You've got mail - from beyond the grave
When Tim Hart received an email from a dead man, the only thing he could think of doing was to send a reply. He hasn’t heard anything back, writes BRIAN BOYD
A FEW MONTHS AGO, Tim Hart received an email from his best friend, Jack Froese. The two, both from Pennsylvania in the US, had been having a running mock argument about the dirt and mess that had accumulated in Hart’s attic. Froese’s email from last November to his friend read: “Did you hear me? I’m at your home. Clean your f***ing attic!!”.
Upon receipt of the email, Hart suddenly felt very sick and turned ghost white. Froese had died suddenly five months before the email was sent.
“I was sitting on my couch and going through emails on my phone and it popped up as sender Jack Froese,” Hart told BBC News. “I read it – it was very quick and short but to a point that only Jack and I could relate to”.
When he calmed down enough after receiving the email from a dead friend, the only thing Hart could think of doing was to send a reply. He still hasn’t heard anything back.
Two other friends and Froese’s cousin, Jimmy McGraw, also reported receiving emails from beyond the grave. With emotions ranging from anger and shock to an eerie feeling that somehow their friend was still watching them, they got in touch with Froese’s family to tell them what had happened.
Froese’s family haven’t received any emails – they were sent only to the dead man’s two close friends and his cousin. His mother, Patty, said she realised the emails “made some people happy, but they upset some people”.
Froese was just 32 when he died suddenly from heart arrhythmia. His friends could only conclude that someone had hacked into Froese’s email account to send the messages – as some sort of bizarre prank. But whoever did this – or simply just knew the password that Froese used – would have to have known some very personal details that were referred to in the mystery emails — and Froese’s friends say this is impossible.
It is remarkably easy to send emails when you’re dead. There’s a service called Dead Man’s Switch ( deadmansswitch.net) which allows you to send a series of staggered messages for months after your death.

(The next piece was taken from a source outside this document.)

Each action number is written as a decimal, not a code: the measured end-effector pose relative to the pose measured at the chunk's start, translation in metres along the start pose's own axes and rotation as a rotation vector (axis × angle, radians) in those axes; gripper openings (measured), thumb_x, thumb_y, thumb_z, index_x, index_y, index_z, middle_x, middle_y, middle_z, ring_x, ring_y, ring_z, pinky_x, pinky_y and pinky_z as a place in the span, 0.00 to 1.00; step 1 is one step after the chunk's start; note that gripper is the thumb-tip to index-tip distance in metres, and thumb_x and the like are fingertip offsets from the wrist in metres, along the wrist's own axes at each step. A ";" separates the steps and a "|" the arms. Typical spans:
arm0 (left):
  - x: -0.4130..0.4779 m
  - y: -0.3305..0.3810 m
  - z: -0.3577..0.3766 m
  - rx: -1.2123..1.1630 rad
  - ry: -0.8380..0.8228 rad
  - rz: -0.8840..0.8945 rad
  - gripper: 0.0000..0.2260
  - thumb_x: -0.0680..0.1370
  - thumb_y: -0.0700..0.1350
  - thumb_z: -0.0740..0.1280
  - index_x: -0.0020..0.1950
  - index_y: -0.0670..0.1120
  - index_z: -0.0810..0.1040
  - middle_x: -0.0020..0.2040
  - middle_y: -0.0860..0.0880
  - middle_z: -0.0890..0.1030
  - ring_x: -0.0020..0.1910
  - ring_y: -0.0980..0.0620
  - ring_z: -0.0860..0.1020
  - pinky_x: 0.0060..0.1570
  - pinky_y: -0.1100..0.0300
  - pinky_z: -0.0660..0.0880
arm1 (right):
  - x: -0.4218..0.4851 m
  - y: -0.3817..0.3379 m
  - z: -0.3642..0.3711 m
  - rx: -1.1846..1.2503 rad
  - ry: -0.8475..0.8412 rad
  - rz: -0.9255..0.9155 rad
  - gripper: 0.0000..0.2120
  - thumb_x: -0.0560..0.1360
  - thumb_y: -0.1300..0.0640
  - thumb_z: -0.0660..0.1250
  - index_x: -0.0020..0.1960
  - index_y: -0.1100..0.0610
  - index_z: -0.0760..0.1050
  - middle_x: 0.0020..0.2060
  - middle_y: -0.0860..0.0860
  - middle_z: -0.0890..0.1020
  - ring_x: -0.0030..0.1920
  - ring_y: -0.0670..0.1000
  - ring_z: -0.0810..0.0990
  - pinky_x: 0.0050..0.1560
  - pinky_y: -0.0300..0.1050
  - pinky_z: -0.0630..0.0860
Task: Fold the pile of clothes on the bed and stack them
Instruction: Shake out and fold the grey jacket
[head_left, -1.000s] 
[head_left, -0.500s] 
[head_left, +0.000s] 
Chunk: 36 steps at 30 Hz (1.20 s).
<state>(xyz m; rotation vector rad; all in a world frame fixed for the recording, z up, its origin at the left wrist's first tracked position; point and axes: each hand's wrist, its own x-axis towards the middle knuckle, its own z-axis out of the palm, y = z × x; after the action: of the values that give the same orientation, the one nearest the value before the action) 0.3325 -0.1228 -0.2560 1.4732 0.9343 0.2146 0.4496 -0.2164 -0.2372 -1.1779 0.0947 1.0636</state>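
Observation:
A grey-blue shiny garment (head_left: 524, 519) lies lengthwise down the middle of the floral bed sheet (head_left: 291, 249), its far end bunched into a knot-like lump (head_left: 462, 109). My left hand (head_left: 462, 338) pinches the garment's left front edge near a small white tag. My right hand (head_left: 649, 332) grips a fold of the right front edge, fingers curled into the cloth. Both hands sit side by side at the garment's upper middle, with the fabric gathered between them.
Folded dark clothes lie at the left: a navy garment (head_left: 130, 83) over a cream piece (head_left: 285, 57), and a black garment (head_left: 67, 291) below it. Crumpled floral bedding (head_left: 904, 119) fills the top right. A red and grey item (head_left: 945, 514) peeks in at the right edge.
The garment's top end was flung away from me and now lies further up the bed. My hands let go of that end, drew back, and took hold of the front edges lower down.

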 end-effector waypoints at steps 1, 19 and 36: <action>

You write them up beforehand and then a programme allows your email account to send them out at intervals of one week/one month/three months, etc.
However, if you don’t tell people that you have registered with the site and that they will be receiving emails from you after your death, the effect can be a little disconcerting.
As the Dead Man’s Switch page explains to potential users: “Bad things happen. Sometimes they happen to you. If something does happen, you might wish there was something you had told the people around you . . .
“You write a few emails and choose the recipients. These emails are stored securely, so no one except the intended recipient will ever read them.”
The site gets in touch with users every so often “to make sure you are fine”. If they don’t receive a reply from you after 60 days, they start sending out your “dead” emails at the time intervals you previously specified.
Case closed then it seems for the mysterious emails from beyond the grave incident in Pennsylvania. Froese could have been a user of the Dead Man’s Switch or another similar site, but neglected to tell his best friends that they would be receiving emails from him after his death.
But in the spirit of the great TV detective Lieutenant Columbo — there’s just one more thing. Froese’s cousin, Jimmy McGraw, says one of the emails he received read: “Hey Jim, how ya doing? I knew you were gonna break your ankle, tried to warn you. Gotta be careful.”
But McGraw broke his ankle five months after the death of his cousin.